During my nightshift a Chinese tourist arrives with his tour-guide after an accident at the hotel. The tourist fell and injured his now bleeding leg. Already at the administration there was a problem in communication – on his voucher I can only find a first name and „China“ but both men are very friendly and always smiling, though we can not communicate – they don’t understand anything. The translation-program on their cellphones does not work in my consultation room, so we have to step out into the night to get my order „please call a friend who can translate“ into Chinese letters. Soon both are smiling even more enthusiastic: when having lunch at a Chinese restaurant today, they made friends and exchanged phone-numbers with the owner. And only a few minutes later I am talking in german with a very friendly lady, who builds all the bridges to understanding and an adequate treatment! Connections help – even if the language is unknown!

Im ärztlichen Nachtdienst stellt sich ein Chinesischer Tourist in Begleitung seines Reiseleiters vor, nachdem er im Hotelbad ausgerutscht ist und sich verletzt hat, eine tiefe Wunde am Knie blutet. Schon an der Anmeldung verstand man die beiden nicht wirklich, auf dem Adressfeld stehen nur ein Vorname und „China“. Beide sind wirklich freundlich und lächeln ohne Unterlass, aber verstehen wirklich gar nichts.

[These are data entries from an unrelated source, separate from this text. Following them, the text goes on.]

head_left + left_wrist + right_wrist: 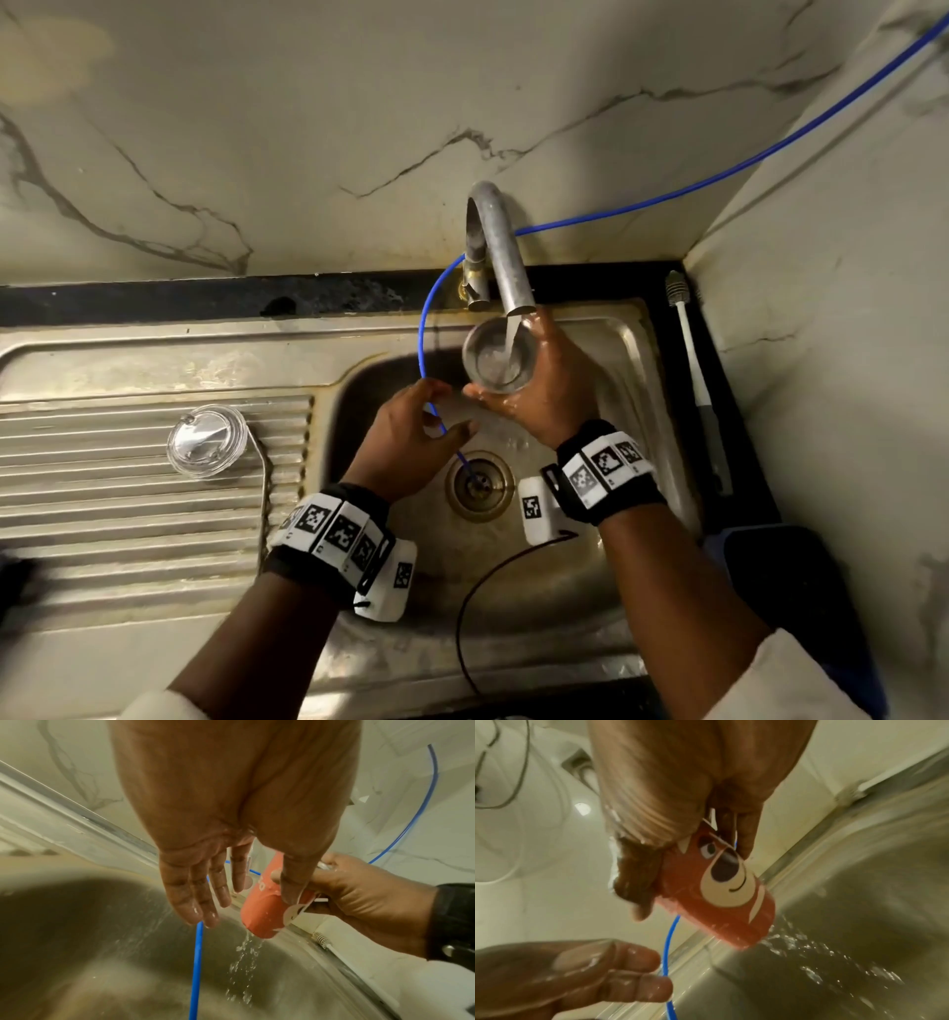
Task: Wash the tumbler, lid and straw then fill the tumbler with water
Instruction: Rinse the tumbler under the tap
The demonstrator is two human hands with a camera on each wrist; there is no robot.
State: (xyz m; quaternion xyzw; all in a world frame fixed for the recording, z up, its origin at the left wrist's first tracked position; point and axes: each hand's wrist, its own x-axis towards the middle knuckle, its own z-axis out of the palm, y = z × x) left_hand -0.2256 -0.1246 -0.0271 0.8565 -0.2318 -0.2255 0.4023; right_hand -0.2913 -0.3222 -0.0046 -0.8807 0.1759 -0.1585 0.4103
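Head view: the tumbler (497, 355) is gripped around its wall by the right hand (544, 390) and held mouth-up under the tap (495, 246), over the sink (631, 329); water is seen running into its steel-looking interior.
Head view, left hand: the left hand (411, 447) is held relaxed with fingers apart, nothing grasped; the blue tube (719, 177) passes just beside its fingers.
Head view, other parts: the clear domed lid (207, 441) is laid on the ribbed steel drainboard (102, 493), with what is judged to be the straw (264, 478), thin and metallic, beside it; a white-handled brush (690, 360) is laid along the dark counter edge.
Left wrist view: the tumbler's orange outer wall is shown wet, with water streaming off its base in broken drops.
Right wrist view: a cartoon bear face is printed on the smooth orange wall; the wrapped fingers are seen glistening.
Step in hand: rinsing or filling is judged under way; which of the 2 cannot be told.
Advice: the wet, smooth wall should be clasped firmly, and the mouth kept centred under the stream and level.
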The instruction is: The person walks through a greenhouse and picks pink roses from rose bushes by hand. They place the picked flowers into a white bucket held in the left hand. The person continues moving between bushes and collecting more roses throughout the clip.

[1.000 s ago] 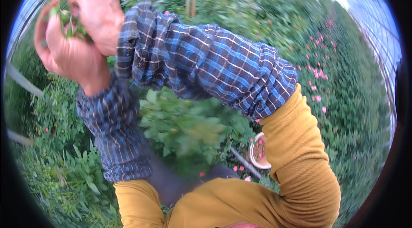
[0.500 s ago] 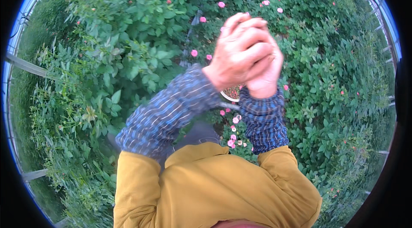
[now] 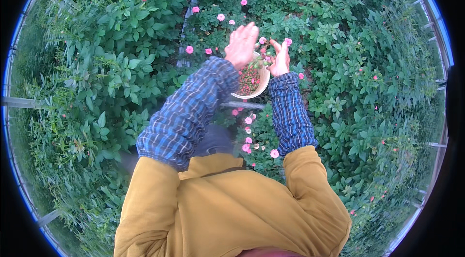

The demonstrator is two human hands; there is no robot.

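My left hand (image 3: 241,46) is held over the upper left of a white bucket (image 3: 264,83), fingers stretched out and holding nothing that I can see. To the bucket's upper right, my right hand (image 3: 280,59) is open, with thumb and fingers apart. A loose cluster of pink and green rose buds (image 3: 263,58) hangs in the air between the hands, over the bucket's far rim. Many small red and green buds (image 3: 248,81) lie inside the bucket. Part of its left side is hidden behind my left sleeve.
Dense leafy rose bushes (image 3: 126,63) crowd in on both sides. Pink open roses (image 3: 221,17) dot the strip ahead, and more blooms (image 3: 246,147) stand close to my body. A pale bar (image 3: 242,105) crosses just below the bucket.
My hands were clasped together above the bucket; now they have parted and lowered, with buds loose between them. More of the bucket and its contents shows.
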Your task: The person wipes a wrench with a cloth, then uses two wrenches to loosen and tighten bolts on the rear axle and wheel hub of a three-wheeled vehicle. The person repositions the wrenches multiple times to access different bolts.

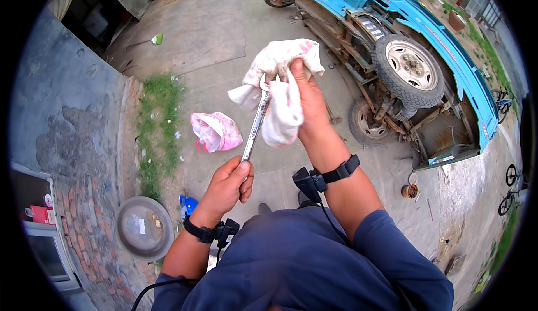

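Observation:
My left hand (227, 185) is closed around the lower end of a metal wrench (258, 117), which slants up and to the right. Its open-ended jaw sits against a white cloth with pink and grey stains (283, 109). That cloth is bunched in my right hand (309, 101), thumb pressed on top, and part of it hangs down beside the wrench. Most of my right fingers are hidden behind the fabric. Each wrist wears a black strap with a small device on it.
A blue three-wheeled cargo vehicle (448, 47) lies tipped on its side at the right, wheels (414, 67) exposed. On the concrete stand a pink-and-white plastic bag (216, 133) and a rusty can (409, 191). A round metal basin (144, 255) is by the brick wall (95, 227) at left.

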`<state>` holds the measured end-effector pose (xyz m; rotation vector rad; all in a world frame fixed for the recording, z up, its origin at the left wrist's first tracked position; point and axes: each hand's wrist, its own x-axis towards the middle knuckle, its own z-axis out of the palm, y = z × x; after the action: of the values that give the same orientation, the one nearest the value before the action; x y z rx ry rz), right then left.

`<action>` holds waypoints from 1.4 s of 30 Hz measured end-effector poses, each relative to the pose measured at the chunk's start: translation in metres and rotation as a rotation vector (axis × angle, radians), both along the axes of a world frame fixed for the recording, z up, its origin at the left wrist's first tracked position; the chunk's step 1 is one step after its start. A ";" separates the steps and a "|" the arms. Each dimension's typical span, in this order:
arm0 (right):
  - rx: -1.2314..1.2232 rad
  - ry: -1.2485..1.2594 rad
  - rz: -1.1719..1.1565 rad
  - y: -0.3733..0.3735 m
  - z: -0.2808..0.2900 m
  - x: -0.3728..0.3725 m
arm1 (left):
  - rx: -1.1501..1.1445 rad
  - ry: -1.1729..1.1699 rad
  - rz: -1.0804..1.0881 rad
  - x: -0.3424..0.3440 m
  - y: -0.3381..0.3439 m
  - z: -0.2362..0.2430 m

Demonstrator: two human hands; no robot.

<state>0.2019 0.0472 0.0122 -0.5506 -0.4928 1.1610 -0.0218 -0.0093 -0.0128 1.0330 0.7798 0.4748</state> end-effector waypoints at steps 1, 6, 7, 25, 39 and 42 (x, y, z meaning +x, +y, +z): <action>0.020 -0.087 -0.081 0.004 -0.005 -0.002 | 0.073 0.095 0.021 0.003 0.000 -0.003; -0.016 -0.421 -0.407 0.015 -0.019 -0.006 | 1.085 0.752 0.122 0.015 -0.009 -0.018; -0.064 -0.474 -0.490 0.017 -0.022 -0.003 | 1.078 0.758 0.125 0.018 -0.011 -0.017; -0.291 -1.061 -0.628 0.010 -0.030 0.025 | 1.088 0.673 0.098 0.014 -0.007 -0.011; -0.052 -0.096 -0.437 0.016 0.015 0.045 | -0.294 -0.103 0.003 0.021 0.002 0.012; 0.355 0.172 -0.070 0.025 -0.005 0.112 | -0.345 -0.052 0.029 0.006 -0.004 0.005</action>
<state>0.3137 0.0727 0.0071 -0.1584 -0.5129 1.0146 -0.0161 -0.0128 -0.0080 0.6870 0.7986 0.3734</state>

Das Handy-Übersetzungsprogramm findet kein Netz im Sprechzimmer, so müssen wir hinaus in die Nacht, damit meine dringende Bitte (ruf einen Freund an, der übersetzen kann) in Chinesische Buchstaben übertragen werden kann. Und schon geht ein Leuchten über die Gesichter: in einem schwäbischen Chinarestaurant, in dem die Gruppe sich am Mittag stärkte, kam man ins Gespräch und tauschte mit der Eigentümerin die Telefonnummern aus. Und sofort habe ich eine astrein deutsch sprechende Chinesin am Apparat und wir verstehen uns ohne Probleme (auch wenn es ein bisschen länger dauert, bis alles gefragt, beantwortet und übersetzt ist). Wenn man die Sprache nicht kann, helfen zumindest gute Beziehungen!